Some numbers to start with:

  • Pictures taken: 1699 [me:1191, my wife: 508]
  • Flights: 7
  • Leech bites: 4 [all on me].
  • Leeches discovered still attached while in the shower: 1.
  • Hardware failures: 1.
  • Highest temperature: 36 degrees; humidity: 95%. [Accuweather ‘real feel’ suggestion: 48 degrees].

Child friendly; fabulous weather; relaxing walks; bug free. Unsurprisingly, the rain forests in Borneo are none of these. If you are thinking of taking your kids, don’t!

We got back via a 22 hour jaunt on Saturday morning, and it was fabulous, fascinating and frankly exhausting in equal measure. Our time there was split into 4 sections: Kota Kinabalu, the Kinabatangan river, the Danum valley, and the lazy bit at the end – Gaya Island.

We kicked off with a couple of nights in a massive suite in the quite nicely appointed but atmosphere free Jesselton Hotel in KK. One highlight: my wife caused a disturbance in the force by having the temerity to ask for a second cup of coffee at breakfast. The waitress looked at us both blankly, conferred with her manager at some length and returned saying, no, that they didn’t go in for that sort of thing. All down to experience, I guess.

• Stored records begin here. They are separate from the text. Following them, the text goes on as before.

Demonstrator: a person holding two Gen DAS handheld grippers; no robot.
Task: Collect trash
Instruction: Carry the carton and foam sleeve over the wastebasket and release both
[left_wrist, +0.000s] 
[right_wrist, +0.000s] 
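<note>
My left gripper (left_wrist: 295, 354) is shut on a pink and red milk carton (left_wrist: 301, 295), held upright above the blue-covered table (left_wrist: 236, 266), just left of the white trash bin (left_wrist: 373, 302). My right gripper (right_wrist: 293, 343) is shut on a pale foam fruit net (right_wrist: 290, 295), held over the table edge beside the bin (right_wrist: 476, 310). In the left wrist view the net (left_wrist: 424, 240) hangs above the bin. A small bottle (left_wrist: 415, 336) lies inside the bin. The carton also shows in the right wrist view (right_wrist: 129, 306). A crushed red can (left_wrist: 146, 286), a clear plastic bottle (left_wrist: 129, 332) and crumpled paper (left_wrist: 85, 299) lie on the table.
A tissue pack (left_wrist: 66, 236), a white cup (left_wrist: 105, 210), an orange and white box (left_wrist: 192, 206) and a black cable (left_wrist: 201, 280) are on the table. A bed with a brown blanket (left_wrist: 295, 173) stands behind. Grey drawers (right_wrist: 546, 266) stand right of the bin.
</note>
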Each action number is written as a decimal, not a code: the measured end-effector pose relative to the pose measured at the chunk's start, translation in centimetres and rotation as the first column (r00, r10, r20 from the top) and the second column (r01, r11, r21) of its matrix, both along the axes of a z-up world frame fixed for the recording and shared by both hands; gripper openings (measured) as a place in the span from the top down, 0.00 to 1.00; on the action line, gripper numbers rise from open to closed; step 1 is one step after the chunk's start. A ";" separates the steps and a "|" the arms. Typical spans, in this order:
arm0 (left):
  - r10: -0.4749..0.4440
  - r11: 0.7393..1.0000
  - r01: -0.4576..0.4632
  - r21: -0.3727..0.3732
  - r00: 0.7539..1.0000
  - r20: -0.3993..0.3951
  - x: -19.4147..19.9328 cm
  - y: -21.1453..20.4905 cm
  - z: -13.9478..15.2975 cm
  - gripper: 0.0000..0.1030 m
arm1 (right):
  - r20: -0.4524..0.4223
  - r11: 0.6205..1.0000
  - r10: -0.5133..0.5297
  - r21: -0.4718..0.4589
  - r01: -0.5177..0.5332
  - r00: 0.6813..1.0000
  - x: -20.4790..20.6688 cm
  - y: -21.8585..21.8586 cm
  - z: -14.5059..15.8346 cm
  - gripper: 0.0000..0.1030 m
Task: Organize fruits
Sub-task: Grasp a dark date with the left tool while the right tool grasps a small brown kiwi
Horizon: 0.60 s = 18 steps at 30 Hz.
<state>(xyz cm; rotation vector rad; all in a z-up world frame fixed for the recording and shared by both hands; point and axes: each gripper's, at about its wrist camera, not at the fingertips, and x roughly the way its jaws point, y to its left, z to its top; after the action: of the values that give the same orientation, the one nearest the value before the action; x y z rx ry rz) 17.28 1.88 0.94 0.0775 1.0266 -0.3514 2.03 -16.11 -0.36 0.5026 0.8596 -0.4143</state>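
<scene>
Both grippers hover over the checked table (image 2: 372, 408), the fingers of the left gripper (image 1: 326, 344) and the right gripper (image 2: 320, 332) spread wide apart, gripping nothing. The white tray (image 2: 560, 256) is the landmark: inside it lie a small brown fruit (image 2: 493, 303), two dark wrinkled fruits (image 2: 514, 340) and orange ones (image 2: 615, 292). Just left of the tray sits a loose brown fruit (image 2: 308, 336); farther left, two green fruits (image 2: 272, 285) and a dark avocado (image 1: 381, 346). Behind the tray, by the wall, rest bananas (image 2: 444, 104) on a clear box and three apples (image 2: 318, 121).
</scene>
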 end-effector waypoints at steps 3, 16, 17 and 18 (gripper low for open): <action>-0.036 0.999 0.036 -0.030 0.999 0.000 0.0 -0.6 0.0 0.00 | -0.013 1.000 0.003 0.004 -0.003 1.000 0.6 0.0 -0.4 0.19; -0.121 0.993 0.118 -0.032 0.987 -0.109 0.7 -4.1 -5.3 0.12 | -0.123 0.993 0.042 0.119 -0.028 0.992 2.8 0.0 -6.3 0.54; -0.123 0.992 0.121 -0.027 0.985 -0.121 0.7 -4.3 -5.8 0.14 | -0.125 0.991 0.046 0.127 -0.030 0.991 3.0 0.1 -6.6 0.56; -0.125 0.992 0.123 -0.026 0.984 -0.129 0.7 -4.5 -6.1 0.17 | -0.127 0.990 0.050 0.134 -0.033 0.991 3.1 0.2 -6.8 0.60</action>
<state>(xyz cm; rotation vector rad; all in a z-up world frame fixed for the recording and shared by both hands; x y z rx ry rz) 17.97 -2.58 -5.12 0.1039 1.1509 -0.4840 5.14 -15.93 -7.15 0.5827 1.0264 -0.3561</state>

We deliberately left this part of the trip free, so we could give ourselves a chance to acclimatise to the time difference, and try to get used to the weather. We had a walk around a market on the Sunday morning, which was set up in the street right outside the hotel, and it was scalding. We both looked like radishes after about 5 minutes.

We left KK with a short flight to Sandakan, followed by an equally snappy transfer to the Sepilok Nature Resort, which we had one night at.

It wasn’t a bad venue. The a la carte food was very good, and the air conditioned room was spotless. They were doing a fair amount of renovation work while we were there: some sort of platform out onto the small lake that the place is built around. One minor annoyance: our itinerary had left us some free time the afternoon we arrived, and when I asked at reception if there was anywhere in walking distance that was interesting, the receptionist said no, and tried to flog me an orchid garden walking tour. She neglected to tell me that we were about 100 metres from the entrance to the Sepilok reserve. Our fault though: our travel company had given us a detailed document which explained this, but we were both dead on our feet.

We had our first taste of the rain forest with a night walk. Our guide was emphatic about a simple piece of advice: don’t touch anything. We saw a lot of interesting wildlife but beyond the realms of all but image intensifying technology. For the record, the list included flying squirrels, some sort of otter variant, a mouse deer [cute!], and a selection of pit vipers. Oh, and our first ever tarantula and scorpion. Separately, as opposed to some sort of I’m-creepier-than-you bake-off.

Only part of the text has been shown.